Last but not least, le projet intitulé «La Tizi» («À mes fesses», ou je m’en balance) de Randa Mirza et
Giulia Guadagnoli. Une vidéo de 14 mn aux confluences de la photographie, de l’activisme, de l’art
visuel et de la sociologie. Après avoir photographié une multitude de derrières féminins et masculins
dans leur aspect le plus primitif, la photographe les a proposés dans le cadre d’un questionnaire détaillé
sur la perception des fesses, leur beauté, leur attirance, leur genre. Le résultat, la vidéo est bien
enlevée et sarcastique à souhait. Elle touche néanmoins à des sujets sociaux sensibles...

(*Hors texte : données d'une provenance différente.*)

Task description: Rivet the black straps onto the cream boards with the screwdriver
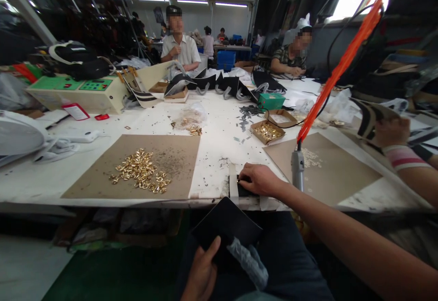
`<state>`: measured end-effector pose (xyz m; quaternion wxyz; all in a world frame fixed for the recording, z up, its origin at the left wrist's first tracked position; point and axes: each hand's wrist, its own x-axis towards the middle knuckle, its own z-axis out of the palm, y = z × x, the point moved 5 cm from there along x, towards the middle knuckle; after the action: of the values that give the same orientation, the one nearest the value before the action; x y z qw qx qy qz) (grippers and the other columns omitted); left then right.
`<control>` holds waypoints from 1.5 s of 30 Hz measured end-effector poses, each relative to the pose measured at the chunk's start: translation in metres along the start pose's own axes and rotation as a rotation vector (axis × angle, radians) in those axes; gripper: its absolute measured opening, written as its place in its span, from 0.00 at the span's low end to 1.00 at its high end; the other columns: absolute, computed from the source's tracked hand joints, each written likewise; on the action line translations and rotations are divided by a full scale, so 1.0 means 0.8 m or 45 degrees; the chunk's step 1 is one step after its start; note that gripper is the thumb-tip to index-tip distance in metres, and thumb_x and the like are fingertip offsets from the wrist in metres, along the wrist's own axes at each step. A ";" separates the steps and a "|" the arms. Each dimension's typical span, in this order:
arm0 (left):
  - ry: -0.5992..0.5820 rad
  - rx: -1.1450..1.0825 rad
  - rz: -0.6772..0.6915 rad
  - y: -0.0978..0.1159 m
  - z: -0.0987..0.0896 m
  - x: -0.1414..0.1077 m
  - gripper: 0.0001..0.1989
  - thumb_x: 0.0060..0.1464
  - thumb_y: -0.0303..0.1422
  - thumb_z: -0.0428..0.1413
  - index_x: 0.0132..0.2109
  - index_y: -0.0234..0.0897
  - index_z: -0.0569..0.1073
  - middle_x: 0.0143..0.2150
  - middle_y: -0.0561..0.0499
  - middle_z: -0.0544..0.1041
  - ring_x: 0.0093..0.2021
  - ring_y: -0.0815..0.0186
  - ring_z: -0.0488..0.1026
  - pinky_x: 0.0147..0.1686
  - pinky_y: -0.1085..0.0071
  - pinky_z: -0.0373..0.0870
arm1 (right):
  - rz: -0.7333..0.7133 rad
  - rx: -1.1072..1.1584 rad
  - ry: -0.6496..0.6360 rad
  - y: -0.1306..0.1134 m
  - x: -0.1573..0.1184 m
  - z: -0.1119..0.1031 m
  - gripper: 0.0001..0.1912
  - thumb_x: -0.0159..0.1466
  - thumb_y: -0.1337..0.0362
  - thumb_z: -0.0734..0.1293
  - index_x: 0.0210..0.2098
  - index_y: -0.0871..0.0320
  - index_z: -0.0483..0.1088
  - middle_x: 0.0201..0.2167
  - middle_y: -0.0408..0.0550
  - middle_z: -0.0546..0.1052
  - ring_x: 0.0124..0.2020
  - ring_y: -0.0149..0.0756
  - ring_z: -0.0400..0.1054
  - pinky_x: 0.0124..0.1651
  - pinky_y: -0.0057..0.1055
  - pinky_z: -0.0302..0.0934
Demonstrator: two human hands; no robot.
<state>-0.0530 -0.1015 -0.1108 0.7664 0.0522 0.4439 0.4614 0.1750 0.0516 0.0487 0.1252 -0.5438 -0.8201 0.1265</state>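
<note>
Well, the left hand (201, 271) sits low at the bottom of the view, closed around the edge of a black panel (226, 228) held over the lap, with crumpled clear plastic (248, 262) hanging from it. The lower part of that hand is cut off by the frame. The right hand (260, 180) curls over a black strip (244, 190) at the table edge. A speck of gold shows at its fingertips (239, 179), but the fingers hide too much to tell whether they're gripping anything.

Just beside that hand hangs a grey hand tool (297, 168) on an orange cord (345, 59). Loose gold rings (140, 171) lie on a brown card sheet (185, 155), and more fill a cardboard tray (267, 132) near a green box (271, 101). A co-worker's hand (392, 132) holds a striped piece at the right. The writing on the machine (96, 93) is too small to read.
</note>
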 end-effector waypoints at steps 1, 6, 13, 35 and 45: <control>-0.008 -0.003 0.003 0.000 0.000 0.000 0.28 0.53 0.30 0.69 0.61 0.35 0.75 0.59 0.39 0.79 0.63 0.46 0.73 0.67 0.48 0.65 | 0.040 -0.035 0.003 -0.001 0.000 0.000 0.05 0.63 0.62 0.69 0.34 0.54 0.79 0.38 0.47 0.80 0.38 0.39 0.73 0.41 0.32 0.59; -0.025 -0.008 0.013 -0.001 -0.004 0.002 0.31 0.52 0.31 0.69 0.62 0.35 0.74 0.58 0.40 0.80 0.61 0.47 0.75 0.66 0.49 0.66 | 0.292 -0.133 0.023 -0.007 -0.002 0.003 0.10 0.63 0.57 0.69 0.30 0.54 0.77 0.33 0.48 0.81 0.34 0.39 0.73 0.35 0.33 0.55; -0.011 0.001 0.023 0.000 -0.010 0.003 0.28 0.52 0.30 0.69 0.60 0.35 0.76 0.59 0.40 0.80 0.63 0.45 0.73 0.67 0.47 0.65 | 0.418 -0.010 0.028 -0.005 0.005 0.008 0.05 0.61 0.60 0.69 0.32 0.53 0.77 0.33 0.43 0.81 0.35 0.36 0.72 0.37 0.30 0.57; -0.045 -0.024 -0.011 0.001 -0.014 0.010 0.29 0.52 0.31 0.70 0.60 0.36 0.76 0.59 0.41 0.80 0.63 0.49 0.73 0.67 0.54 0.66 | 0.066 0.243 -0.019 -0.002 -0.004 0.006 0.06 0.63 0.66 0.70 0.38 0.53 0.81 0.39 0.45 0.79 0.40 0.36 0.73 0.46 0.31 0.63; -0.047 -0.036 -0.047 -0.002 -0.013 0.009 0.29 0.53 0.31 0.69 0.61 0.38 0.75 0.61 0.41 0.78 0.64 0.47 0.72 0.67 0.49 0.65 | 0.058 0.438 0.066 0.006 -0.012 0.011 0.05 0.64 0.68 0.70 0.36 0.53 0.80 0.37 0.44 0.78 0.40 0.35 0.72 0.47 0.30 0.64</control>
<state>-0.0584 -0.1001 -0.1223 0.7835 0.0416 0.4239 0.4524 0.1793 0.0438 0.0380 0.2348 -0.5358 -0.7704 0.2537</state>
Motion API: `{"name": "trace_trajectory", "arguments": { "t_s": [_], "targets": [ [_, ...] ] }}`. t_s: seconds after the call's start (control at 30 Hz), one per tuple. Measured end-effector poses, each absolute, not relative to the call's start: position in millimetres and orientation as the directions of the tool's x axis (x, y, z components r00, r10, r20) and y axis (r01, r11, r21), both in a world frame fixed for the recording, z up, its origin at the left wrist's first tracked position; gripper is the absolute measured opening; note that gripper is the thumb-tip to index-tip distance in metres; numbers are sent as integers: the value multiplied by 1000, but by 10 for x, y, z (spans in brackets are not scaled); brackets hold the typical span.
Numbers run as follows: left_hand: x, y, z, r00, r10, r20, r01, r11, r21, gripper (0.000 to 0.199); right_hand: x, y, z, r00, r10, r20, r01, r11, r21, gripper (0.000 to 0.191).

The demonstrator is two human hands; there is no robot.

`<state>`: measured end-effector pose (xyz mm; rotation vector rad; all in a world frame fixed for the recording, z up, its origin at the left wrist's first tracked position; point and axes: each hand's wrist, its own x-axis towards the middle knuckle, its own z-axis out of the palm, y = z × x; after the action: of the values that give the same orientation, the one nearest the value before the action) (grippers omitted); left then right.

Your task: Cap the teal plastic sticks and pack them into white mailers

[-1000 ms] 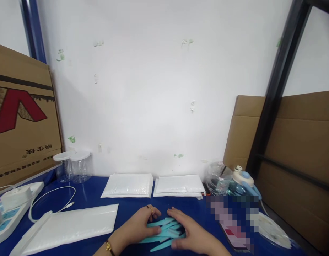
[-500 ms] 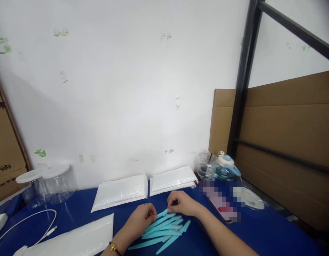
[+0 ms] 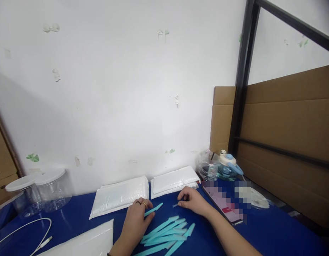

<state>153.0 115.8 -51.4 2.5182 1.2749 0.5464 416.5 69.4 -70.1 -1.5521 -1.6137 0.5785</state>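
Observation:
My left hand (image 3: 138,220) is closed on a turquoise eyebrow razor (image 3: 157,207), pinched between thumb and fingers with its blade end pointing right. To the right, my right hand (image 3: 191,202) pinches a small clear piece (image 3: 175,205), which looks like a blade cover. The two hands are apart, just above the blue tabletop (image 3: 207,231). Below them lies a loose pile of several turquoise eyebrow razors (image 3: 164,233), mostly pointing up and right, with translucent covers on their blade ends.
White padded mailers (image 3: 119,193) lie along the wall, with another mailer (image 3: 84,241) at front left. White-lidded clear jars (image 3: 54,190) and a white cable (image 3: 44,242) are on the left. A phone (image 3: 223,204), a plastic cup (image 3: 208,167) and a blue-cream bottle (image 3: 226,167) stand or lie right.
My hands have moved apart. The left has lifted one razor up and away from the pile, and the right has drawn a clear piece off to the right. The view has shifted slightly.

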Motion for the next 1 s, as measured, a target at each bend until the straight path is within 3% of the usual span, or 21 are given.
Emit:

«Territoire de résistance», il s’agit en somme des réflexions plastiques, philosophiques, visuelles,
politiques et poétiques. Par des artistes animés d’une volonté de résistance, de réaction face aux forces
normatives, aux contrôles insidieux qui pèsent sur les corps. Quels qu’ils soient.
* Jusqu’au 3 novembre. La Quarantaine, immeuble du dépôt de Sleep Comfort, rue Chukri el-Khoury.
Du lundi au vendredi de 12h à 19h. Samedi de 12h à 15h. Tél. : 01/562778.